Ancak prangayı aştıktan sonra ilerlemeyi sürdüren ilk kişi Bai Xiaochun’du!

 

Genel olarak ölümlülüğün beş prangası olan katmanlar arasında pek fark bulunduğu söylenemezdi. Halka halindeydiler ve ebat ile şekilleri sabitti. Ancak Bai Xiaochun, o sabit halkayı düzenli bir şekilde genişletmekteydi!

 

Bu tamamen ve bütünüyle şok ediciydi!

 

Bedeni gümbürdeme sesleriyle dolarken tenindeki altın renk giderek yoğunlaşıyordu. Ölmeden Sonsuza Dek Yaşama Tekniği tamamen etkiliydi ve ilk prangayı aşışı sayesinde dokuzuncu vorteks daha da hızlanmış, dokuzuncu Gelgit Akışının dünya sicimi enerjilerini şok edici bir hızla çekmeye başlamasını sağlamıştı.

 

Ahenkli bir döngü söz konusuydu. Dokuzuncu ruhsal deniz formunda gelen enerji miktarı arttıkça Ölmeyen Tenin altın ışıltıları da yükseliyordu. Bu da dokuzuncu Gelgit Akışını iyice hızlandırıyordu.

 

Sonu gelmeyecek gibi görünen bu döngü an geçtikçe daha da ivmeleniyordu.

 

Bu sırada Song Que, elinden gelen her şeyi kullanmaktaydı ki buna Kan Akımı Tarikatının gizli büyüleri ve öncesinde bağlantı kurduğu enerji boğumları da dahildi. Bu sayede şok edici bir hızla enerji çekmekteydi.

 

Pek çok kişi için bir Gelgit Akışı oluşturmak için gerekli zaman dilimi sabitti lakin Bai Xiaochun ve Song Que bu dilimin tamamen dışına çıkmıştı. İkisi de diğer insanların ancak bir ayda çekebileceği enerjiyi rahatlıkla çekebiliyordu.

 

Hayalet Diş elinden geleni yapsa da alanı gümbürdeme sesleri doldurmaktaydı, Song Que her şeye rağmen sekizinci Gelgit Akışını başarıya ulaştırmıştı!

 

Sekizinci Gelgit Akışının gücü sayesinde gözleri delilik ve heyecan ile ışıldamaktaydı.

 

Ardından “Dokuzuncu Gelgit Akışı!” diye bağırdı. Dışarıdaki Hayalet Dişin yüz ifadesi titreşirken gökyüzünde dokuzuncu bir vorteks belirmişti.

 

İki güneş asla gökyüzünde buluşamaz derlerdi.

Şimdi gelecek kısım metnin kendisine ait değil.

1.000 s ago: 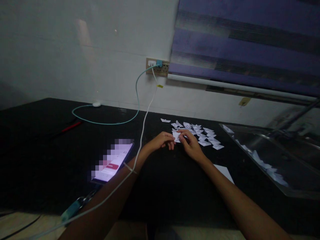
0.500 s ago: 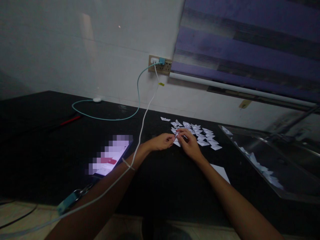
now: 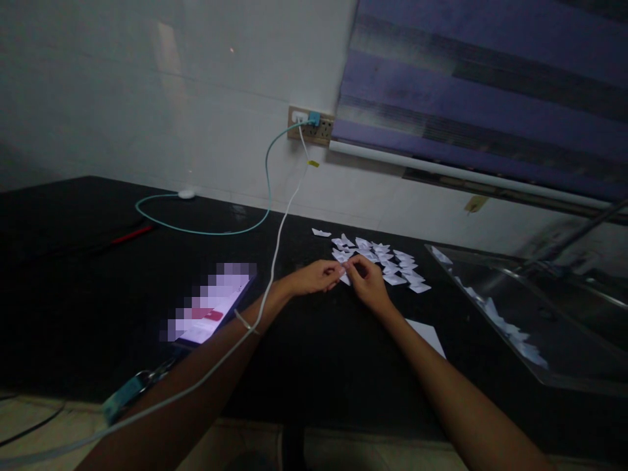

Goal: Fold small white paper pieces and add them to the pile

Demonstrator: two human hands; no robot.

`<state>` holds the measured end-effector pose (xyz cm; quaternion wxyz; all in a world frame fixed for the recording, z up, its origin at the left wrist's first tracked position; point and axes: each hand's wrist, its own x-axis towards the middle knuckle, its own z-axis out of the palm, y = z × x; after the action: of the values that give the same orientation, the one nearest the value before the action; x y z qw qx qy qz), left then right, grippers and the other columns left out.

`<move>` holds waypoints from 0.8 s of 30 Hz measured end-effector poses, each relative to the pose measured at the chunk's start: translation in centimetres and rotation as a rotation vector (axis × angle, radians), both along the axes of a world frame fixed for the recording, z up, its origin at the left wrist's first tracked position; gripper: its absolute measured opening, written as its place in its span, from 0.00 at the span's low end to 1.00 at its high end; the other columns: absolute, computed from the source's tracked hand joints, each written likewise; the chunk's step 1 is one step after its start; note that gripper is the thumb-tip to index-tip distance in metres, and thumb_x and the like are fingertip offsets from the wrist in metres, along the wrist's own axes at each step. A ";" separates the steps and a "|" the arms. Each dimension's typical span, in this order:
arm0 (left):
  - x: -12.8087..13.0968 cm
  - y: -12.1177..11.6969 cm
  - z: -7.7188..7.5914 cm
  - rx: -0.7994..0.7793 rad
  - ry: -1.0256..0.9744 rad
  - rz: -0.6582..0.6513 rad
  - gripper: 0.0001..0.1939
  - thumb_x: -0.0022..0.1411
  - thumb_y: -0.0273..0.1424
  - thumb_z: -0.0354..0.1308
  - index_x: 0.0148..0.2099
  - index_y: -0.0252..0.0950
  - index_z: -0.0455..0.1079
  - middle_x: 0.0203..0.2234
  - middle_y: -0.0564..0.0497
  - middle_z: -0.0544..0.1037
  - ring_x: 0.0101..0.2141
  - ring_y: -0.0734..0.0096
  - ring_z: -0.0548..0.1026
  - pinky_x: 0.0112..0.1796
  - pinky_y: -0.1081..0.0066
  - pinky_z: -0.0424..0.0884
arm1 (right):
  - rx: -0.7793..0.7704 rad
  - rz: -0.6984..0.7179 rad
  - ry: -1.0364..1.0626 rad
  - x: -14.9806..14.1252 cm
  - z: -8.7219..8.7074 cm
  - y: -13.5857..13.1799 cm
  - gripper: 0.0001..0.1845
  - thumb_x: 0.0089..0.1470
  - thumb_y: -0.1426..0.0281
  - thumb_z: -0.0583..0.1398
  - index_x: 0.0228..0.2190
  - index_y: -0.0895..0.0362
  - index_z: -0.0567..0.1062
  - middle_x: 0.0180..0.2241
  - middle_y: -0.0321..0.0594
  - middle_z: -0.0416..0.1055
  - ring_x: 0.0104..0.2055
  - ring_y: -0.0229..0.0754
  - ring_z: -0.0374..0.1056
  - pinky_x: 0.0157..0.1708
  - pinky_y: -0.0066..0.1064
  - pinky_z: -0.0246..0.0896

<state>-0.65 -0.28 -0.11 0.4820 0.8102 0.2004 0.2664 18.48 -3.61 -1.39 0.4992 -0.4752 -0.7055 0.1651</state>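
Fingers of both our hands meet over a small folded paper (image 3: 345,279), white and crisp-edged, just in front of a cluster of paper boats; the thumb and forefinger of our left hand (image 3: 318,277) pinch its left side, the other fingers curling under, and the thumb and forefinger of our right hand (image 3: 367,282) pinch its upper right, so that much of its shape is hidden. From the left, on the smooth black countertop (image 3: 304,373), we see a slim red stick-like object (image 3: 131,235), then a thin teal cable (image 3: 201,232) looping from a white oval end to the wall socket strip (image 3: 324,128). Nearer us, a teal strap (image 3: 122,398) with a shiny metal clasp lies below a flat smartphone (image 3: 216,314), its glowing screen partly pixelated. A smooth white cable (image 3: 279,242) drops from the sockets and crosses in front of our left forearm. Behind our right hand sit the pointed, sharply creased paper boats (image 3: 391,267), one lying apart at the left. Beside our right forearm rests a flat white sheet (image 3: 428,337). Farther right, more folded white paper (image 3: 513,333) lines the left side of a dull metal sink (image 3: 564,327), under a purple-banded fabric blind (image 3: 471,98).
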 end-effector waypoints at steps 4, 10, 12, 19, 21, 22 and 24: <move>-0.1 -0.1 0.1 0.009 -0.005 0.002 0.24 0.70 0.51 0.49 0.31 0.36 0.62 0.22 0.56 0.66 0.23 0.76 0.64 0.27 0.73 0.61 | -0.010 -0.008 0.014 -0.2 -0.1 0.0 0.17 0.61 0.52 0.61 0.30 0.52 0.74 0.30 0.40 0.74 0.32 0.45 0.67 0.33 0.37 0.62; -0.3 0.4 -0.2 0.052 -0.022 0.001 0.25 0.71 0.50 0.47 0.30 0.36 0.63 0.21 0.55 0.67 0.23 0.76 0.66 0.27 0.73 0.62 | -0.035 -0.007 0.115 -0.6 0.1 -0.1 0.16 0.58 0.53 0.63 0.33 0.52 0.72 0.29 0.39 0.72 0.31 0.44 0.67 0.32 0.36 0.62; -0.3 0.5 -0.3 0.068 -0.023 -0.007 0.26 0.71 0.51 0.47 0.29 0.36 0.63 0.21 0.55 0.67 0.22 0.76 0.66 0.27 0.73 0.62 | -0.042 0.007 0.203 -0.8 0.1 0.0 0.15 0.56 0.55 0.65 0.37 0.51 0.70 0.27 0.35 0.69 0.29 0.42 0.65 0.29 0.34 0.61; -0.2 0.6 -0.4 0.021 -0.047 0.038 0.27 0.70 0.54 0.48 0.30 0.37 0.61 0.20 0.57 0.66 0.22 0.76 0.68 0.27 0.73 0.63 | -0.196 0.095 0.437 -1.0 0.2 0.2 0.22 0.49 0.55 0.69 0.39 0.51 0.69 0.21 0.27 0.64 0.22 0.35 0.60 0.23 0.29 0.53; -0.2 0.7 -0.5 0.005 -0.067 0.060 0.26 0.70 0.54 0.48 0.31 0.37 0.61 0.20 0.57 0.67 0.21 0.77 0.69 0.27 0.73 0.63 | -0.279 0.136 0.495 -0.9 0.3 0.3 0.25 0.45 0.54 0.72 0.40 0.51 0.71 0.24 0.29 0.70 0.23 0.37 0.65 0.24 0.30 0.58; -0.2 0.7 -0.5 0.004 -0.068 0.070 0.26 0.70 0.54 0.48 0.32 0.37 0.61 0.20 0.57 0.67 0.21 0.77 0.69 0.27 0.73 0.63 | -0.308 0.149 0.513 -0.9 0.3 0.3 0.26 0.42 0.55 0.73 0.39 0.51 0.72 0.26 0.31 0.73 0.25 0.39 0.68 0.26 0.31 0.61; -0.2 0.8 -0.6 0.010 -0.057 0.086 0.25 0.70 0.54 0.48 0.32 0.37 0.62 0.19 0.57 0.66 0.20 0.77 0.68 0.26 0.74 0.62 | -0.326 0.146 0.534 -0.9 0.3 0.4 0.26 0.38 0.57 0.75 0.37 0.51 0.73 0.29 0.34 0.77 0.27 0.41 0.71 0.29 0.33 0.65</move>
<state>-0.88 0.49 -0.73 0.4714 0.7955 0.2201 0.3108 17.58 -3.22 -1.07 0.5708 -0.4369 -0.5459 0.4304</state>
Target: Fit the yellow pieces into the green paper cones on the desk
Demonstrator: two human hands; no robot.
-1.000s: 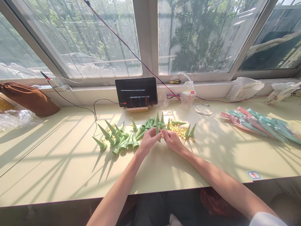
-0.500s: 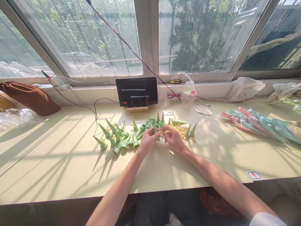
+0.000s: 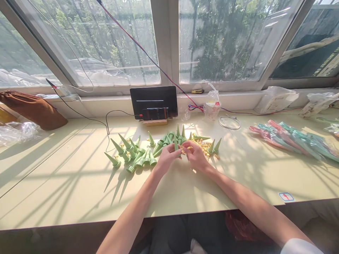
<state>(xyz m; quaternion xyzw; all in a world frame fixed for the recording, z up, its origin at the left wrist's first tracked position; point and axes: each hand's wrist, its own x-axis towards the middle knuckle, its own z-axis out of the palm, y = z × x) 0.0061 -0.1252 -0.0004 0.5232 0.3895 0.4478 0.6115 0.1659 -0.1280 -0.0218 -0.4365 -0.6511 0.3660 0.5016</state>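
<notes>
My left hand point(image 3: 168, 157) is closed around a green plastic spike point(image 3: 176, 144), its pointed end up. My right hand point(image 3: 195, 155) meets it from the other side, thumb and forefinger pinched on a small yellow piece point(image 3: 182, 147) at the spike's side; the fingers partly hide it. Several more green spikes point(image 3: 131, 151) stand and lie to the left of my hands, and others point(image 3: 166, 137) are heaped just behind them. A scatter of small yellow pieces point(image 3: 205, 146) lies beyond my right hand, with two upright green spikes point(image 3: 217, 145) at its right edge.
At the back a dark tablet point(image 3: 153, 97) leans up with a phone point(image 3: 156, 113) before it. A coiled white cable point(image 3: 230, 122) and pink and teal items in plastic point(image 3: 293, 139) lie to the right. At the far left rests a brown bag point(image 3: 34, 109).
Both hands stay in nearly the same place. The spike in my left hand has shifted and tilted very slightly, while the heaps on the table look unchanged.
</notes>
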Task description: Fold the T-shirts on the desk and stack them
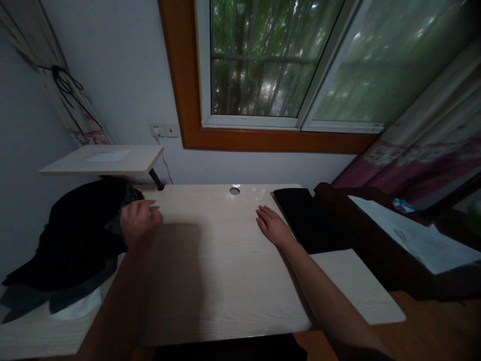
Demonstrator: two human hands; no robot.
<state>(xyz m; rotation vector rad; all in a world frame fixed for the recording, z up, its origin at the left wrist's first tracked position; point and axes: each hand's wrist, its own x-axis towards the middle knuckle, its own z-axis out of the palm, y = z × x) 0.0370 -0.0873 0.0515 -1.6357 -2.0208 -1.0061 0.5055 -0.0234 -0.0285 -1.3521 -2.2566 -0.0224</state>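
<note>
My right hand (275, 225) lies flat on the pale wood-grain desk (233, 271), fingers stretched forward and holding nothing. Just right of it is a flat, folded black cloth (306, 218). On the left, my left hand (138, 220) is over the desk at the right edge of a heap of black clothes (82, 230). Its fingers look bent, but blur hides whether they grip any fabric. Dark grey cloth and something white (80, 306) show under the heap's lower edge.
A raised shelf (101, 160) bearing a paper overhangs the clothes at the back left. Behind the desk are a wall socket (163, 130) with a cord and a window. To the right stands dark furniture with a white sheet (413, 235) on it.
</note>
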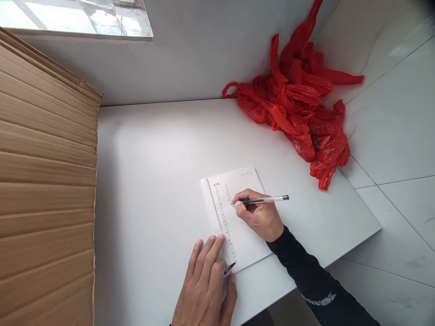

Lakin şu anda Düşmüş Kılıç Dünyasında dokuzuncu Gelgit Akışını temsil eden iki vorteks mevcuttu ve bu manzara herkesi iliklerine dek sarsıyordu.

 

Shangguan Tianyou bile tamamen sarsılmış haldeydi. Tabii kendi Gelgit Akışlarına tutunmaya çalışan çırakların yüzleri de çaresizlikle solmuştu. Gelgit Akışlarının hiçliğe karışmasını çaresizce izlemekten öte yapabilecekleri bir şey yoktu.

 

Dokuzuncu Gelgit Akışının ortasındaki iki kralımsı çırakla yarışmanın imkânı yoktu. Hiç kimse o vortekslerin varlığında daha fazla enerji çekemezdi.

 

“Bunu kabul etmeyi reddediyorum!” dedi Shangguan Tianyou sıkılı dişlerinin ardından. Ancak beşinci Gelgit Akışı duraklamış ve Kuruluş Kadrosuna ulaşmaktan başka şansı kalmamıştı. Gözlerinde yükselen öldürme güdüsüyle seçtiği yön ise Bai Xiaochun’un yanı değildi. Hayalet Diş ile birlik olarak Song Que’ye karşı duracaktı.

 

Bir yandan da kendi kendine homurdanıyordu: “Bai Xiaochun, umarım ölürsün. Ve sen de Song Que!”

 

Aynı anda Zhao Rou ve Xu Xiaoshan’ın da beşinci Gelgit Akışlarını durdurmaktan başka şansı kalmamıştı.

 

Geri kalanlarsa ikinci veyahut üçüncü Gelgit Akışındaydı.

 

An itibariyle Düşmüş Kılıç Dünyasında Dünya sicimi Kuruluş Kadrosuna erişmekte olan kişiler yalnızca Bai Xiaochun ve Song Que’ydi!

 

Süreçleri sona eren çıraklarsa ya Bai Xiaochun ya da Song Que’ye saldırmayı seçiyordu. En büyük engel Bai Xiaochun olduğu için çoğunluğun ona saldırmayı seçmesi şaşırtıcı olmasa gerekti. Haliyle Bai Xiaochun’u savunmakta olan çıraklar tehlikenin eşiğindeydi.

 

Bu sırada Bai Xiaochun’a saldırmaya niyetlenen Zhao Rou, her nasılsa, kendisini savunmak adına yaratmış olduğu zehir kuklası Gongsun Wan’er’in ortalıkta olmadığını fark etti.

 

Nereye gitmiş olabileceği hakkında en ufak bir iz dahi yoktu. Kalp atışları hızlansa da bu meseleyi irdeleyecek zaman yoktu. Daha fazla tereddüt etmeden Bai Xiaochun’un bulunduğu noktaya atıldı.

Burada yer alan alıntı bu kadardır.